The old man screeched like a terrified squirrel and closed his eyes tightly. A horrible stench rose around him.

"They will not go into the bathrooms, Father. They say they are too dark. But look!" She pointed. "They are messing in the halls, in their rooms." Sister Elise spoke frantically. "And upstairs, Father Lemire will not come out of his room. The pass key will not work; somehow he has broken the lock. Oh, Father, there are only the four of us here. We do not know what is wrong. We do not know what to do. We cannot help them."

The little nun, her face a confusion of empathy and terror, began to cry quietly. Father LeClair put his arms around her. "There, there, my sister. You have done what you can. But please, just now I need your help."

"Yes, of course, Father. Forgive me." She sniffed and braced her shoulders. "Come, let me show you upstairs. Sister Agnes is up there; she is alone with Father Rabidoux."

The two priests had to race to keep up with the little nun. At the top of the stairs Sullivan heard sobbing coming from the room behind a partially opened door.

"Father Rabidoux is an Alzheimer's patient," LeClair whispered as he led Sullivan into the room. The interior reeked of urine. A yellow puddle spread from beneath the old priest who sat on the floor below the window. His small brown eyes glittered senselessly with tears. One hand clutched a Bible to his chest.

Sister Agnes knelt beside him, holding his hand. Lines suggesting deep sorrow dignified the sister's face. Her eyes, never leaving the old man's, were warm and compassionate. She spoke to him gently, as if to a child. "Here is Father LeClair"—she nodded to the two priests, smiling thankfully—"can you tell him what is wrong, Father Rabidoux?"

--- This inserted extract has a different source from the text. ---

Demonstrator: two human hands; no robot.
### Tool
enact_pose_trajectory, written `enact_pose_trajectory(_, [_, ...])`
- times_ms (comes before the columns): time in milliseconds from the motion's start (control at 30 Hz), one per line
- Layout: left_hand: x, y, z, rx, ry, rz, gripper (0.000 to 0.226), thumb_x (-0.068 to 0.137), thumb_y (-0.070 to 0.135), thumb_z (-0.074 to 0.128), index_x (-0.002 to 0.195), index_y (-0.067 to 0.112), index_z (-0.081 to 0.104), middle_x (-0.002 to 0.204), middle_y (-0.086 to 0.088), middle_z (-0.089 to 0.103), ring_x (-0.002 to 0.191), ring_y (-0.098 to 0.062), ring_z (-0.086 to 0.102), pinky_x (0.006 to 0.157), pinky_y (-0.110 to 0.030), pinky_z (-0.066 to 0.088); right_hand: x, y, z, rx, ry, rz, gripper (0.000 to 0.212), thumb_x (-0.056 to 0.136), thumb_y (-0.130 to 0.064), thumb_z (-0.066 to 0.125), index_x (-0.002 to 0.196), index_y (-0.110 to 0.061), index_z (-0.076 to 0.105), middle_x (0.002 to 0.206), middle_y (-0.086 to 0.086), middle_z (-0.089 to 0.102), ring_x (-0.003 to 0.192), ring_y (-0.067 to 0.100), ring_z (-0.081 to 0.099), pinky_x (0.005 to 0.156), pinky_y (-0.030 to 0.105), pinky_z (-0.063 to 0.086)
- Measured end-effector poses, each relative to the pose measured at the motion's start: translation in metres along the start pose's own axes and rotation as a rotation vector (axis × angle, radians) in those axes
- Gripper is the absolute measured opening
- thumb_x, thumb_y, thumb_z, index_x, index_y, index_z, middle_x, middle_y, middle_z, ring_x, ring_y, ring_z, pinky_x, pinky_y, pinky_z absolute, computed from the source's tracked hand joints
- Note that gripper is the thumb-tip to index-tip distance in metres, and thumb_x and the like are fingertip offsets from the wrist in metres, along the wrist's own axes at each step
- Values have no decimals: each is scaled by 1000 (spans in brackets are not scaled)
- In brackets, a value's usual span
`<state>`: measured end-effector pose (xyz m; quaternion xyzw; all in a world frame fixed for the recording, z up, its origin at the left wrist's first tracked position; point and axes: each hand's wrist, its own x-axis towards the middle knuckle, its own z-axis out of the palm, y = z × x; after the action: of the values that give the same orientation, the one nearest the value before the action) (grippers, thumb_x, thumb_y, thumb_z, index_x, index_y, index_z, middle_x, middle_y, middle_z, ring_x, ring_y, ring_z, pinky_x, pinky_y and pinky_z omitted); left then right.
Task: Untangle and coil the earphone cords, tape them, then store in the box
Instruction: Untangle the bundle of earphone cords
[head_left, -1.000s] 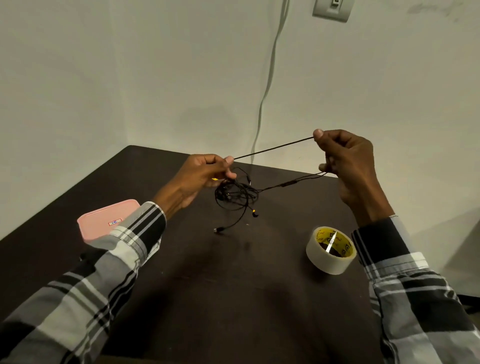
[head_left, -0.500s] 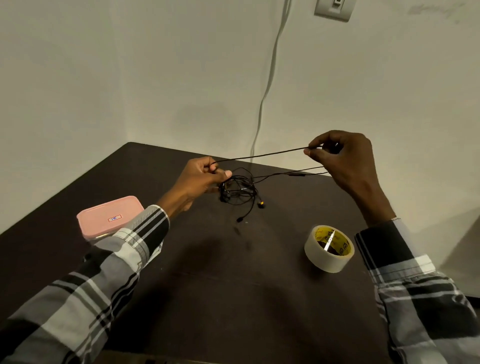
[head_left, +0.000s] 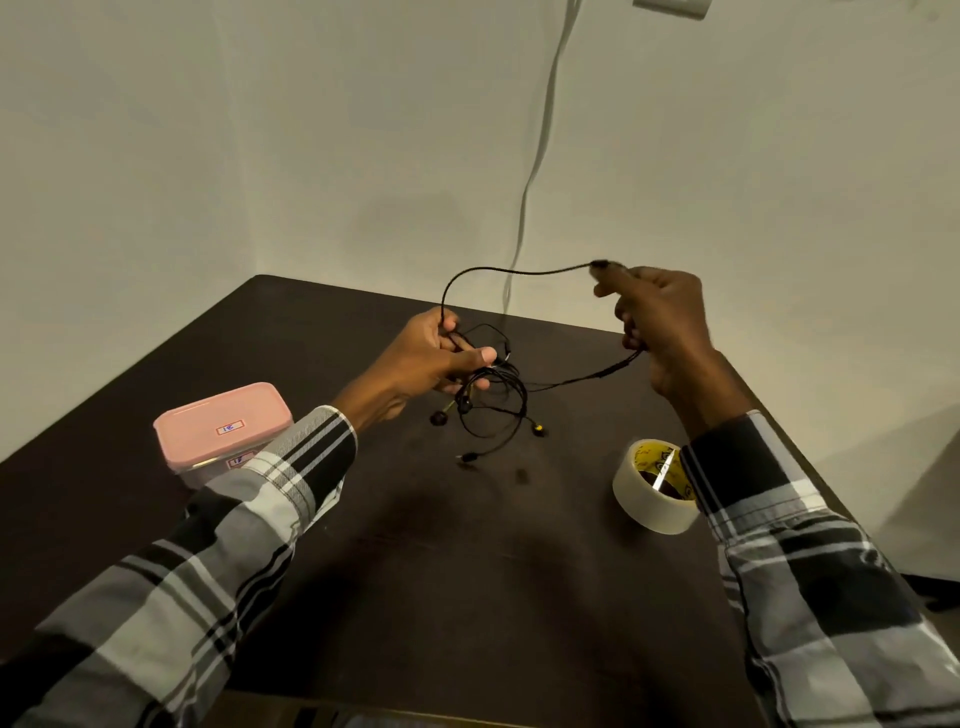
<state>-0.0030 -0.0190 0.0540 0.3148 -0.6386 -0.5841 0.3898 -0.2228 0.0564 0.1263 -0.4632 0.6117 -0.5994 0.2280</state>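
A tangle of thin black earphone cords (head_left: 491, 400) is held above the dark brown counter (head_left: 467, 571) between two hands; the knotted mass hangs below the left hand (head_left: 434, 358), with small dark earbuds and a yellow-tipped bud dangling just over the counter surface. The grip of the left hand is closed round the cords, the thumb being pressed across the strands and the fingers curled beneath them; a single strand is seen rising from this hand in a slack arc to the right hand (head_left: 660, 322). The grip of the right hand is narrow, the end of that strand being pinched at the fingertips, while a second strand is held lower in the curled fingers and runs back down to the tangle. A pink rectangular plastic box with a closed lid (head_left: 223, 428) is set on the counter to the left, partly covered by the checked left sleeve (head_left: 244, 525); a roll of clear tape with a yellow core (head_left: 652, 488) lies on the counter to the right, just beside the right sleeve (head_left: 779, 519). A pale cable (head_left: 540, 150) is seen running down the wall behind the counter.
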Motion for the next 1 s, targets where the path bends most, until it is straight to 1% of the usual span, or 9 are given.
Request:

The old man spoke rapidly, almost too rapidly to understand. He piled words upon words as his apparent terror heightened. "Soul of Christ, sanctify me. Body of Christ, save me. Blood of Christ, exalt me. WaterfromthesideofChrist, wash me . . . washmewashme . . ."

When his aged, tear-glazed eyes met those of Father LeClair, the old man somehow managed to push himself to a standing position. Legs unsteady, he lost his balance, lurched backward against the window. Glass shattered. The old priest tottered, ready to fall.